There is no such thing as slow baking of LiFePO4 battery. Once it reaches same voltage as the source ( DC/DC or charger ) current drops to zero. There is no concept of "float charge" in this chemistry since they have virtually zero self discharge.


----------



## brainzel (Jun 15, 2009)

So I would take four Headway 16Ah, four WB 20Ah or 40Ah and strap them in series together and that's it 
Many thanks for this informations.


----------



## GizmoEV (Nov 28, 2009)

dimitri said:


> There is no such thing as slow baking of LiFePO4 battery. Once it reaches same voltage as the source ( DC/DC or charger ) current drops to zero. There is no concept of "float charge" in this chemistry since they have virtually zero self discharge.

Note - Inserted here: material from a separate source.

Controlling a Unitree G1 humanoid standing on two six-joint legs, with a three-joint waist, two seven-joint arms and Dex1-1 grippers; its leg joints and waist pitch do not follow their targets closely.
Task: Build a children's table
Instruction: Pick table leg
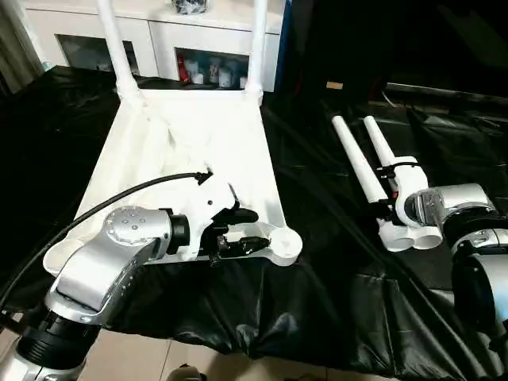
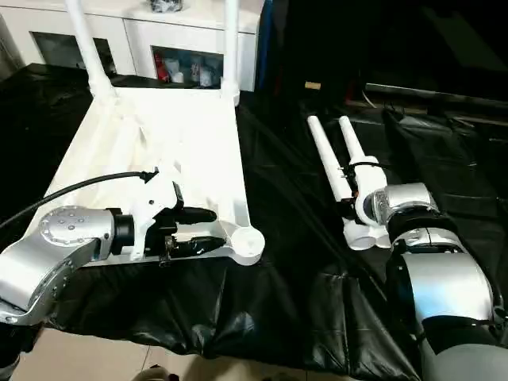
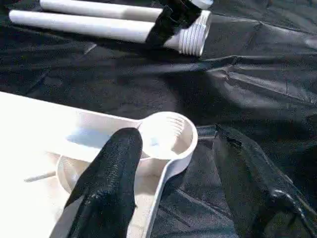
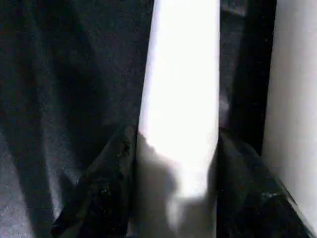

Doesn't the electrolyte decay faster at higher voltages or is it just at higher temperatures?


----------



## dimitri (May 16, 2008)

Who said anything about "higher" voltages? typical 14.4V DC output is only 3.6V per cell, not even close to upper safe limits for LiFePO4.


----------



## GizmoEV (Nov 28, 2009)

dimitri said:


> Who said anything about "higher" voltages? typical 14.4V DC output is only 3.6V per cell, not even close to upper safe limits for LiFePO4.


It is possible to charge a TS LFP cell to 100% SOC with a 3.40V cutoff as long as the current continues long enough. Anything over this value can overcharge the cell. The charging procedure for a LiFePO4 cell specifies a specific ending voltage along with a matching current.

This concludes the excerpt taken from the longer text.